Your task –
Repeat exactly, and only, the lines from the line bearing "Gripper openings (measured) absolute" through the end of the material. Do not copy the pictures.

--- Data provided Enclosed Below ---

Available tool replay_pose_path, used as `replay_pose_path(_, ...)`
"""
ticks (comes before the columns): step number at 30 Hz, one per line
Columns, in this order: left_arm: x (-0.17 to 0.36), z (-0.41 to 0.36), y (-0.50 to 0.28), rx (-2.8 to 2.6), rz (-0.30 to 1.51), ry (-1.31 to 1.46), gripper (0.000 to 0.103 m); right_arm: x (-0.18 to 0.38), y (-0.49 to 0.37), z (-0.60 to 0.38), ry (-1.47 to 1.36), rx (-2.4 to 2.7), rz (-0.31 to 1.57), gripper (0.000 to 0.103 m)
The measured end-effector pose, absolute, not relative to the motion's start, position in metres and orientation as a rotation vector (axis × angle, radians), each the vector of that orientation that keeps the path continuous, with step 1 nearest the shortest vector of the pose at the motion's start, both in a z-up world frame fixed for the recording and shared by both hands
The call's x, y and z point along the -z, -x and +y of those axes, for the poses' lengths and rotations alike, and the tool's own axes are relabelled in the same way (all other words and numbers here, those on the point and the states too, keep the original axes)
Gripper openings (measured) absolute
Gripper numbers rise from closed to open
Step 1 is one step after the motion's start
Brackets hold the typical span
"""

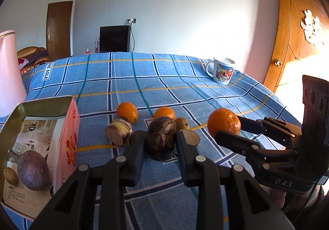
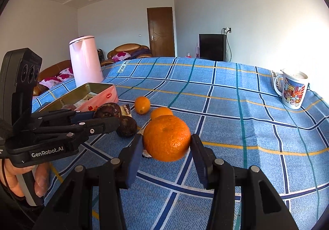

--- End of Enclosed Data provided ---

Solution –
Gripper openings (measured) absolute
Gripper numbers rise from closed to open
Step 1 is one step after the motion's start
Brackets hold the typical span
"""

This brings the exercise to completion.